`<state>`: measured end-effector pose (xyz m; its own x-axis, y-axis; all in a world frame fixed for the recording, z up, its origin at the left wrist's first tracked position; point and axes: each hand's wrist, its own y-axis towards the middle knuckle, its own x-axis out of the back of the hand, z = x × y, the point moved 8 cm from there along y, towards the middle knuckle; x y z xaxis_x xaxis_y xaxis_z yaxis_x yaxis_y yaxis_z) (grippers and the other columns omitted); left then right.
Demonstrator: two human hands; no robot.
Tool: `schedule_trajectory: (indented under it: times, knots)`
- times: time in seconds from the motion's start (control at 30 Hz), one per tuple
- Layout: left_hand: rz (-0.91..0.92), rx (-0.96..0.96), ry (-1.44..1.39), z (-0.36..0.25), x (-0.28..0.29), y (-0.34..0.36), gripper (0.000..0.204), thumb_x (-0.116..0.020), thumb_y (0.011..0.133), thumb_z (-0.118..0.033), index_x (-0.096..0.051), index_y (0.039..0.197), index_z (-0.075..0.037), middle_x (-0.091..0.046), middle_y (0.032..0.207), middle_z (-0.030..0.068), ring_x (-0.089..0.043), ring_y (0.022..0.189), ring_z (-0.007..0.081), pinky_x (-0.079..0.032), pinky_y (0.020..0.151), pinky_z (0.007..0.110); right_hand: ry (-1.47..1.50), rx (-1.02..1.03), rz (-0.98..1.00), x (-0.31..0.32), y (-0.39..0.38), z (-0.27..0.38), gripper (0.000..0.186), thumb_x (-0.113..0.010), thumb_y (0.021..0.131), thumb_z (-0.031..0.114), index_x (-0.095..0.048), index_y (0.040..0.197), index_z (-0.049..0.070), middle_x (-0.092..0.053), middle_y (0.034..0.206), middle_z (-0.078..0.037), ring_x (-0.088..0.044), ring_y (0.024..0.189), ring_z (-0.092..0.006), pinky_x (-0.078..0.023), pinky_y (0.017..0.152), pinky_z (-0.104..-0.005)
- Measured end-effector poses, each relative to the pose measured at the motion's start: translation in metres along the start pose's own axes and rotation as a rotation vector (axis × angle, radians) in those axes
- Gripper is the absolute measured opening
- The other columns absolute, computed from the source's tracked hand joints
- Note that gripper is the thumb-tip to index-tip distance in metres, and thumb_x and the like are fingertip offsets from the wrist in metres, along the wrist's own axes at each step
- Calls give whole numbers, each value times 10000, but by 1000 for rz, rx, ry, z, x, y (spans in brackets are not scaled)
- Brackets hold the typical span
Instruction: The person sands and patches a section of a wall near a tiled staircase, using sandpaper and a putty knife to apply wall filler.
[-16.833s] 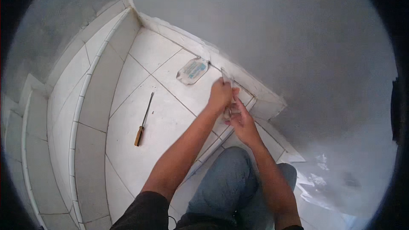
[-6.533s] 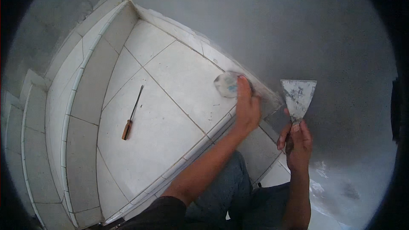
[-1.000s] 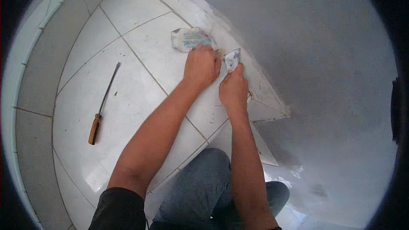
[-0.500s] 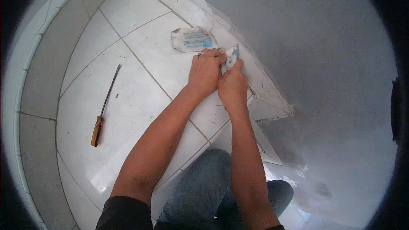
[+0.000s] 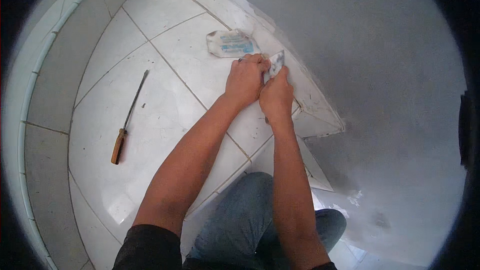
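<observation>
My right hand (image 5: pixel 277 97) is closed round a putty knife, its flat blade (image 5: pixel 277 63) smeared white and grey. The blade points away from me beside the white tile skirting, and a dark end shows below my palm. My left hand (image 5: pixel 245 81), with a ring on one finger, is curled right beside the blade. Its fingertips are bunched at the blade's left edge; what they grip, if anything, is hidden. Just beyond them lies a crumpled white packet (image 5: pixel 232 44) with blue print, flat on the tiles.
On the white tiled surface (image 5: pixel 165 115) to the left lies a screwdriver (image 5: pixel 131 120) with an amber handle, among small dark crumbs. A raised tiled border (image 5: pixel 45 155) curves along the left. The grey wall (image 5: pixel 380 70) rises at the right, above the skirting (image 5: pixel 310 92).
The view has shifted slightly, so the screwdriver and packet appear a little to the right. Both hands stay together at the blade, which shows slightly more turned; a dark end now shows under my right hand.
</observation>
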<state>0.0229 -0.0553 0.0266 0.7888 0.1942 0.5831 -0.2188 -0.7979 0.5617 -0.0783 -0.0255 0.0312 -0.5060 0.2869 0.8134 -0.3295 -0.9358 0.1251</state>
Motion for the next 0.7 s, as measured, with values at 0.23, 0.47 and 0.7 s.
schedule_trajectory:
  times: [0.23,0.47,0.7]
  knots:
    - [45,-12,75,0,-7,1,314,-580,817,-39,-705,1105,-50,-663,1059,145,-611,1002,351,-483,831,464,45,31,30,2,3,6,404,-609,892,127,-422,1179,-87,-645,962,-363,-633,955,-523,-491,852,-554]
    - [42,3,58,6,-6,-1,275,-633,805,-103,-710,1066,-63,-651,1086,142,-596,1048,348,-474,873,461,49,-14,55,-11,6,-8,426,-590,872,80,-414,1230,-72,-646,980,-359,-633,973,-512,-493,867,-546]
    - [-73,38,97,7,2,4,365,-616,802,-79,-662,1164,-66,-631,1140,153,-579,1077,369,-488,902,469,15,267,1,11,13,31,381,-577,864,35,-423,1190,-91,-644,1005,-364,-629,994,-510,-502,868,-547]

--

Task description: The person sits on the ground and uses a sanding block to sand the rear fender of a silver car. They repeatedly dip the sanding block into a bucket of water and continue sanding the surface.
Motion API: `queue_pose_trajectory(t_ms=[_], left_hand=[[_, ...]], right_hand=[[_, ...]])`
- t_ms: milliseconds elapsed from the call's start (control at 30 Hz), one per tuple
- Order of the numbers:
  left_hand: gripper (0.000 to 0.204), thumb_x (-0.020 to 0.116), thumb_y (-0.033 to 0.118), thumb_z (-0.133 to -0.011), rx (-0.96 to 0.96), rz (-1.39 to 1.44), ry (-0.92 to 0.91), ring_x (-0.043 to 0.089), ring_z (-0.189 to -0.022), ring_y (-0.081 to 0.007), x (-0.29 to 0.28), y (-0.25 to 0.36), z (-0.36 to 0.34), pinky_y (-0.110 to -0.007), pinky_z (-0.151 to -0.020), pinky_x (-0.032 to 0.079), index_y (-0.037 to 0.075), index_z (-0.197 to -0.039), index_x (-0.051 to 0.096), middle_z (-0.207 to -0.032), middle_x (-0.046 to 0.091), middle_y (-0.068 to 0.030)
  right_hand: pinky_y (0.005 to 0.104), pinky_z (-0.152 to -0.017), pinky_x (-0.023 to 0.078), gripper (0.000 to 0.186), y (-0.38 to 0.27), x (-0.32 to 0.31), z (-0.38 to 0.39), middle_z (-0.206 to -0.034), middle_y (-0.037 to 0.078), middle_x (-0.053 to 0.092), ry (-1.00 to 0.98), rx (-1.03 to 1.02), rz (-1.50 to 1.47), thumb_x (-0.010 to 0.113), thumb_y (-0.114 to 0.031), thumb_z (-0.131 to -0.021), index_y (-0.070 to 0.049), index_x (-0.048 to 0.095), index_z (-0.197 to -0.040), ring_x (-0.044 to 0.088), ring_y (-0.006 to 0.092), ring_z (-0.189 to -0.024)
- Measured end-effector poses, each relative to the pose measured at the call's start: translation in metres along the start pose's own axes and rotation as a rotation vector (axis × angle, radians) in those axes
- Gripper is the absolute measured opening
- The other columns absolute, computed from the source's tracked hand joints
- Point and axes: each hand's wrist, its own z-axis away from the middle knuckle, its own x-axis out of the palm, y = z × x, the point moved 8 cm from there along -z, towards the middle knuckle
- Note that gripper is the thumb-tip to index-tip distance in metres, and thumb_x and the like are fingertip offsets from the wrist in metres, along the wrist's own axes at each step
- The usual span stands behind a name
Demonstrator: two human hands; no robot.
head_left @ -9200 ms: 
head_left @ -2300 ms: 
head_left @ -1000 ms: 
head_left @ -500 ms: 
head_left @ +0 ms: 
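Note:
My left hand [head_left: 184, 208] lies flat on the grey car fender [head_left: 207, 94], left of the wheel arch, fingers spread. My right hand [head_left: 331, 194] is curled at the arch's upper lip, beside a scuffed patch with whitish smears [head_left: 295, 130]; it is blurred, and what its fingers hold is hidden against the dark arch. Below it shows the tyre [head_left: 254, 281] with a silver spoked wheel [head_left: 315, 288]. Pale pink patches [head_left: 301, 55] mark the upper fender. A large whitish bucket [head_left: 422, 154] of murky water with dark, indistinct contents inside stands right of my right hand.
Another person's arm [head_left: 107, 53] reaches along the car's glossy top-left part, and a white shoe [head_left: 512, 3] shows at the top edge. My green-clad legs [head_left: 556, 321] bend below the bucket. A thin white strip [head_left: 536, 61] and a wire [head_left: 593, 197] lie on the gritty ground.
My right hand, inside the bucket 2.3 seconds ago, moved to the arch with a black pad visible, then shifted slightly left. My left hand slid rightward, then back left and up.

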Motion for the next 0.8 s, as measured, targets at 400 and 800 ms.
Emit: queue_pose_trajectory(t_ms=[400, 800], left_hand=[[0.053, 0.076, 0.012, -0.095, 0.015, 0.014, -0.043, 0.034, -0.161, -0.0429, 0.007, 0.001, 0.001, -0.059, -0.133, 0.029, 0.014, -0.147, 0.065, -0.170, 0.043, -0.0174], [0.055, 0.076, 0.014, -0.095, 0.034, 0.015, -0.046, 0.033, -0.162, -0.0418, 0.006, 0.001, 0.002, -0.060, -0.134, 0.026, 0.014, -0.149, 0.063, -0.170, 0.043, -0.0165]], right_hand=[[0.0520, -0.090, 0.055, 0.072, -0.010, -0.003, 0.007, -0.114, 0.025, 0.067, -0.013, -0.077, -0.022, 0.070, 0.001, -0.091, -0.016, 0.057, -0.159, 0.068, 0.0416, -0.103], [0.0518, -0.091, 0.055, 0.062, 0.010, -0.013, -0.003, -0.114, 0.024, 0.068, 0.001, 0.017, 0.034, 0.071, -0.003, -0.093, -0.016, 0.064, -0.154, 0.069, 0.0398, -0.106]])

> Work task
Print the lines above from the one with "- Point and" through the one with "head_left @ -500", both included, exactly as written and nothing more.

> Response for this exercise
- Point and axes: each hand's wrist, its own z-axis away from the middle knuckle, its own x-axis out of the palm, y = z × x, the point moved 8 cm from there along -z, towards the middle knuckle
- Note that gripper is the thumb-tip to index-tip distance in metres, and thumb_x and the like are fingertip offsets from the wrist in metres, along the wrist's own axes at each step
- The usual span stands behind a name
Demonstrator: two human hands; no robot.
head_left @ -9200 ms: 
head_left @ -2300 ms: 
head_left @ -1000 ms: 
head_left @ -500 ms: 

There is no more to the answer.